- ACTIVITY
State how many lines in the listing below hold "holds", with no other words.

- MATERIALS PROVIDED
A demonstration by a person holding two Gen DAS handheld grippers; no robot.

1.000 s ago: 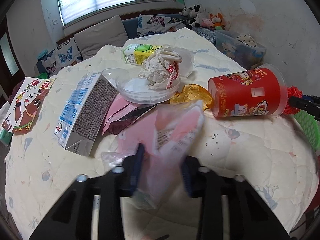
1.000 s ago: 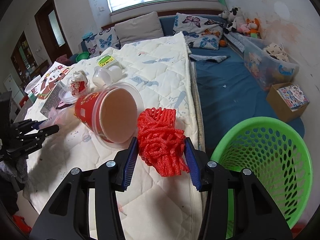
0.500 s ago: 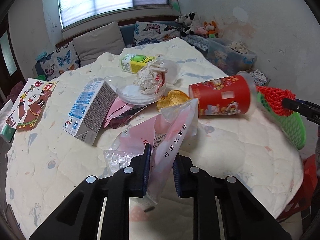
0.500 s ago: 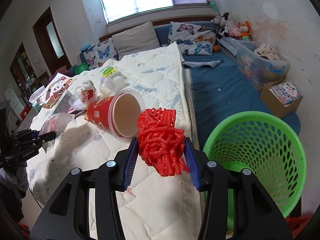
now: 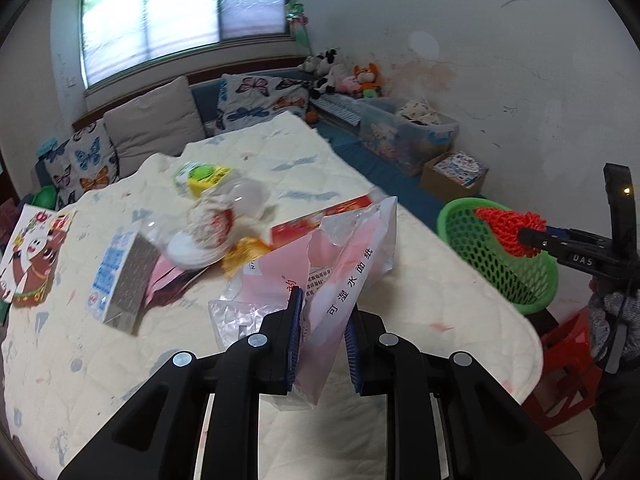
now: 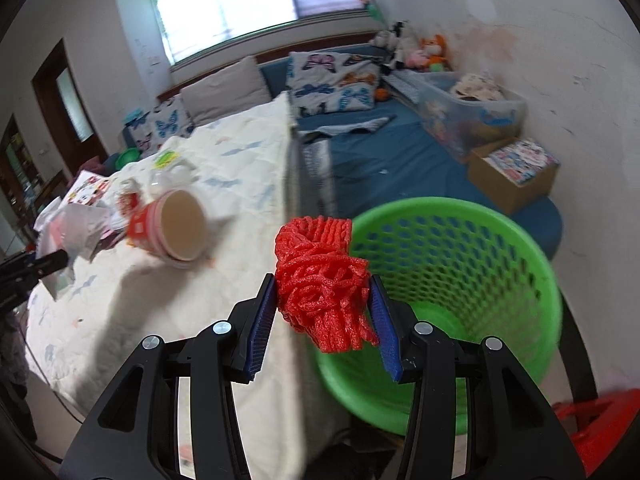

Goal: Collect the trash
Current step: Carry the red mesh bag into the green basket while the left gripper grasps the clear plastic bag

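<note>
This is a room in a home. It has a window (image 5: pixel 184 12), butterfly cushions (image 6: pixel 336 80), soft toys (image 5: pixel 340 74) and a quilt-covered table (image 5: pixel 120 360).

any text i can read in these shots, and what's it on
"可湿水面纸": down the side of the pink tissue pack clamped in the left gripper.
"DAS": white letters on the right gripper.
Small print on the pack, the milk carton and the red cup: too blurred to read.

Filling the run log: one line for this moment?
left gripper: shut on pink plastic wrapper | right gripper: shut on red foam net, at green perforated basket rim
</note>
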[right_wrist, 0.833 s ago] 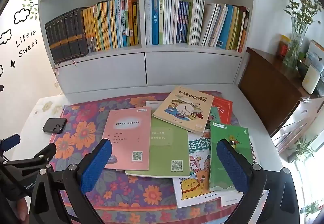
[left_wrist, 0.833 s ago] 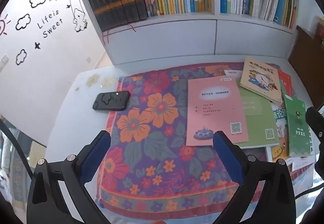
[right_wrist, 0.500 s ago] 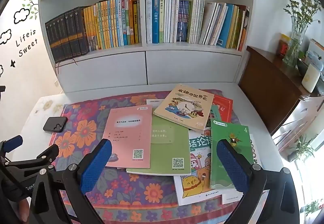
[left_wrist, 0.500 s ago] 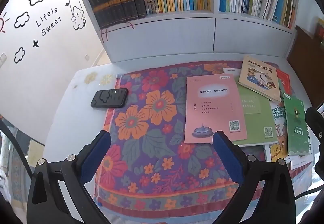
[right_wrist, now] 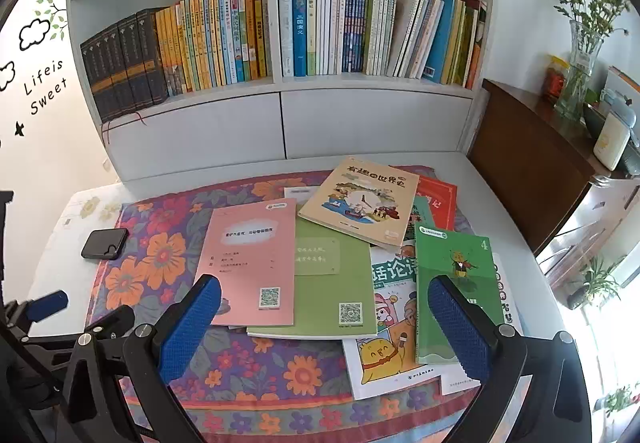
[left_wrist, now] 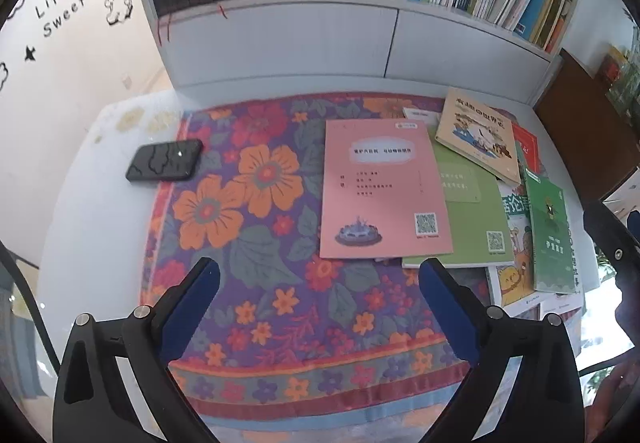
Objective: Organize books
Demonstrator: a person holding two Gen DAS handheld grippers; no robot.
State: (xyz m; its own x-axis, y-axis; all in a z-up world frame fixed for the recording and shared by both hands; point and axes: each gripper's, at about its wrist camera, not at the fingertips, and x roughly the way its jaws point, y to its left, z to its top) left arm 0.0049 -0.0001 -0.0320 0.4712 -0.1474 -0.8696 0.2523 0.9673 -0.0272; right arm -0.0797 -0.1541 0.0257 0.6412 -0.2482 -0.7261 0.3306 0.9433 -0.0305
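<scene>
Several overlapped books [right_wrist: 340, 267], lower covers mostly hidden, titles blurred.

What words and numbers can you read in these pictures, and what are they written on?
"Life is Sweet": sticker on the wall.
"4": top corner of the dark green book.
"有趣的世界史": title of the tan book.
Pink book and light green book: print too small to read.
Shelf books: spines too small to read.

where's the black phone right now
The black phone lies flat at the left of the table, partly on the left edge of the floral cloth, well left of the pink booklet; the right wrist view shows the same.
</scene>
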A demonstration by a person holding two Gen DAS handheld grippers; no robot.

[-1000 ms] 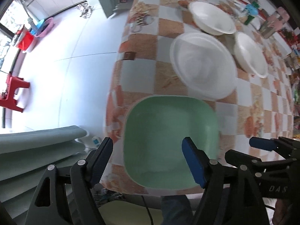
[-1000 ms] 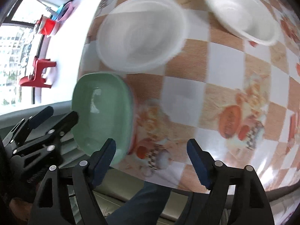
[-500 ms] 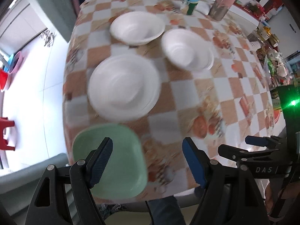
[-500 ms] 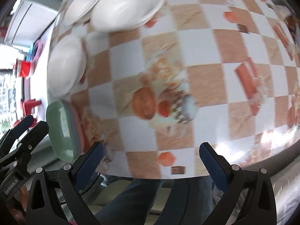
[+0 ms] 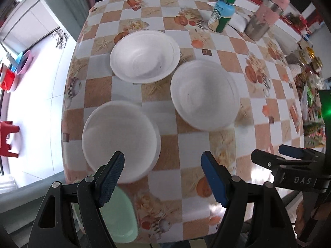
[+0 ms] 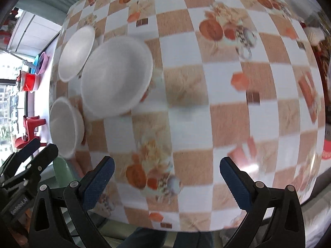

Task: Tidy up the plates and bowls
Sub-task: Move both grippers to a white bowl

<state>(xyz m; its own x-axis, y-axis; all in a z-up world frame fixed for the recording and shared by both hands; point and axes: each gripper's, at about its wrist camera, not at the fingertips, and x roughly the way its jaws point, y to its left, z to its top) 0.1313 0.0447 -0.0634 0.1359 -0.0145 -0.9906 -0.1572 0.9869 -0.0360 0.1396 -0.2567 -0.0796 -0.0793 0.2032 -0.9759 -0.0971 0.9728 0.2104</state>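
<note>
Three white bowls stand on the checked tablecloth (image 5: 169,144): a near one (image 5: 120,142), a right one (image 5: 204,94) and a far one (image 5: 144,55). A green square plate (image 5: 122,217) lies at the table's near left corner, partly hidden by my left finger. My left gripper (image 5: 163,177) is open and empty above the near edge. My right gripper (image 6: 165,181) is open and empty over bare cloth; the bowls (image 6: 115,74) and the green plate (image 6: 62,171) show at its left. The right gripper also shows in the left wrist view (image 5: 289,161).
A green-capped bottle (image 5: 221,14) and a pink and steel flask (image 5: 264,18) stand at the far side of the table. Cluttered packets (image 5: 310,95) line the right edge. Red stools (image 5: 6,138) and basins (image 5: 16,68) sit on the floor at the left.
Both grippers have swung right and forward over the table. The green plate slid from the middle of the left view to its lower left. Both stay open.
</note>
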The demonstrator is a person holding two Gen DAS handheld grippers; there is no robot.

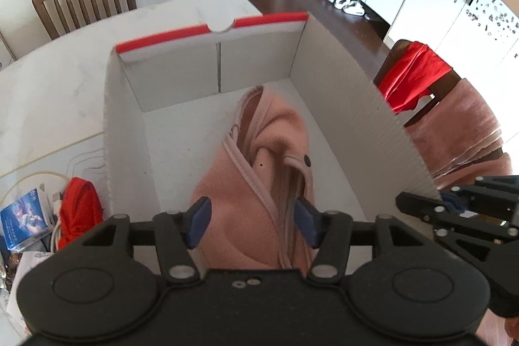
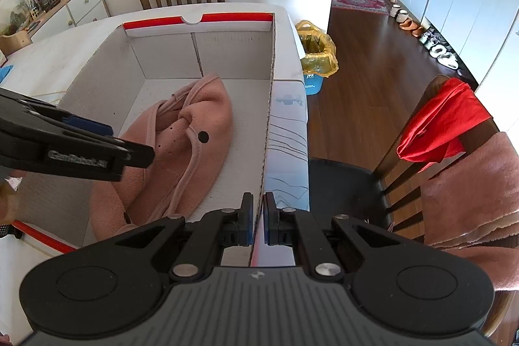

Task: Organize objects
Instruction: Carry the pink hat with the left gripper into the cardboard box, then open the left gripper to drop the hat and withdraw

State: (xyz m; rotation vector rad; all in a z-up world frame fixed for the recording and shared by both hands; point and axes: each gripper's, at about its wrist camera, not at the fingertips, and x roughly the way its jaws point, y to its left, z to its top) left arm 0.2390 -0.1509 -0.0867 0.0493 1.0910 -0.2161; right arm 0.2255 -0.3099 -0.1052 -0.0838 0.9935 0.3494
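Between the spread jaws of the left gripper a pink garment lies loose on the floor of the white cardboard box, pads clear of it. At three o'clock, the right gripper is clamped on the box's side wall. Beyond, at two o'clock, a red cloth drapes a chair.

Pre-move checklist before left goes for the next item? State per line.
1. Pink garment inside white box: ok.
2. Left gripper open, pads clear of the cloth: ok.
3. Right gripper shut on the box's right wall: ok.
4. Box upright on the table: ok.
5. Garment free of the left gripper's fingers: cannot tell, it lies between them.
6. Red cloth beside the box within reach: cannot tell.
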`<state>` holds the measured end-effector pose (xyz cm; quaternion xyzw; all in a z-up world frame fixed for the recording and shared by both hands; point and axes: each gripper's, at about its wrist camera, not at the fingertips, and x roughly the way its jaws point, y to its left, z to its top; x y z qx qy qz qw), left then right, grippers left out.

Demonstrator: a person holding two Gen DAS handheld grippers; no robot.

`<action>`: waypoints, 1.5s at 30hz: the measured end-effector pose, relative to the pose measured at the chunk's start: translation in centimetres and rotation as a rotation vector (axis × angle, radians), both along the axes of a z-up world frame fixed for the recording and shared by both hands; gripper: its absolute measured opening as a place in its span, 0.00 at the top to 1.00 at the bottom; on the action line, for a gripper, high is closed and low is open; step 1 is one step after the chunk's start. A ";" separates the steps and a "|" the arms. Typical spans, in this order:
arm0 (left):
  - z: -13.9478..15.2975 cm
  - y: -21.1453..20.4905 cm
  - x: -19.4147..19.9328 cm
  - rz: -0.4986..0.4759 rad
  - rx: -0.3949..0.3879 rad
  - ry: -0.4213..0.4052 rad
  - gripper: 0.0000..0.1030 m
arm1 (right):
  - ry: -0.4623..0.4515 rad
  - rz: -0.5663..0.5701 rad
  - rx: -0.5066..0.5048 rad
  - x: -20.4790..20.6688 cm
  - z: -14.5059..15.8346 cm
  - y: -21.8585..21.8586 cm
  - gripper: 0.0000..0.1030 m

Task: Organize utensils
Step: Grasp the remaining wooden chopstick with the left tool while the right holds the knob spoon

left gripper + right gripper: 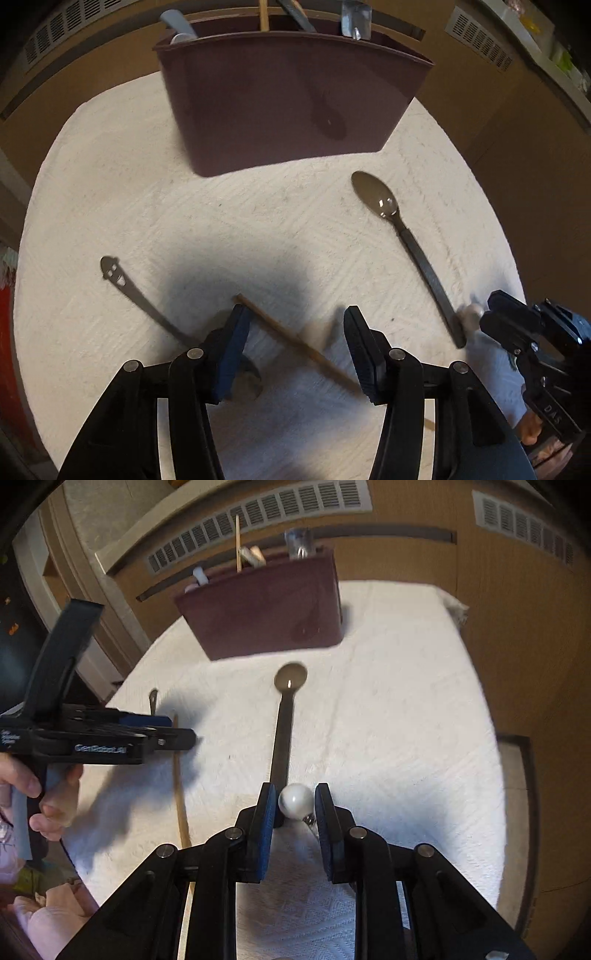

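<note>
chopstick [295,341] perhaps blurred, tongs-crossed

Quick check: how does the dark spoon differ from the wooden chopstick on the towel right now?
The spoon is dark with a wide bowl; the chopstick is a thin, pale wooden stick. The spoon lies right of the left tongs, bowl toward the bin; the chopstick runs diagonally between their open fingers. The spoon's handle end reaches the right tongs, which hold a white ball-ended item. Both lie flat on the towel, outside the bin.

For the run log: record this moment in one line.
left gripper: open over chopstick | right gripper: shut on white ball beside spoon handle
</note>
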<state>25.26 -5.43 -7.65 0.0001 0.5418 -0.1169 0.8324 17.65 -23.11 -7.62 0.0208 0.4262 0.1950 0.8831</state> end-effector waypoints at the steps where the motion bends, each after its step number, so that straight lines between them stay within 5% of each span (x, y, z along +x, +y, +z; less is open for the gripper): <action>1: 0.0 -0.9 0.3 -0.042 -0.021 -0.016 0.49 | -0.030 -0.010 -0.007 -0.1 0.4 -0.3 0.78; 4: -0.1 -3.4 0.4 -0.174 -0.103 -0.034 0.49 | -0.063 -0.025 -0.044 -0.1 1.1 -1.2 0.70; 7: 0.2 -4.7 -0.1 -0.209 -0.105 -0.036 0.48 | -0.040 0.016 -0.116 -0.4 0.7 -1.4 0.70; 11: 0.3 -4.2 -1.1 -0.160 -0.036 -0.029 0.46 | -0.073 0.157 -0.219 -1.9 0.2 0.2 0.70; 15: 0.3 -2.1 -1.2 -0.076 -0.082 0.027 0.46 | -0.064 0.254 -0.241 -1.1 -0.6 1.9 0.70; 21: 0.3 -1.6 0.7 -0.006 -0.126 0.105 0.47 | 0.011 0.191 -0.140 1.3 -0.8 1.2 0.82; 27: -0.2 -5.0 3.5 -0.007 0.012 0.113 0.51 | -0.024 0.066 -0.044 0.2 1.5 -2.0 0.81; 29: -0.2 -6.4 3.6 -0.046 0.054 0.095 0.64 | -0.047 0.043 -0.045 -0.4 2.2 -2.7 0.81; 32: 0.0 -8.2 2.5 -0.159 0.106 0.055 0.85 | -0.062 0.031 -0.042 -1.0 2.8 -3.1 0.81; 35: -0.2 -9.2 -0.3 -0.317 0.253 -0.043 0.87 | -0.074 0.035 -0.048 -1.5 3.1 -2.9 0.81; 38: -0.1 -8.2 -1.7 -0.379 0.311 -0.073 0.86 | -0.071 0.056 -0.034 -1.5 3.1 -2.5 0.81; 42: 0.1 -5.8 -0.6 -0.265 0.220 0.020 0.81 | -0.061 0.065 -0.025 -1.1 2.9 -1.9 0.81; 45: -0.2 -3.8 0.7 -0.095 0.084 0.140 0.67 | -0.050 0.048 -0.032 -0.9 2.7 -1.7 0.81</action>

- RESULT FOR THIS EXERCISE
2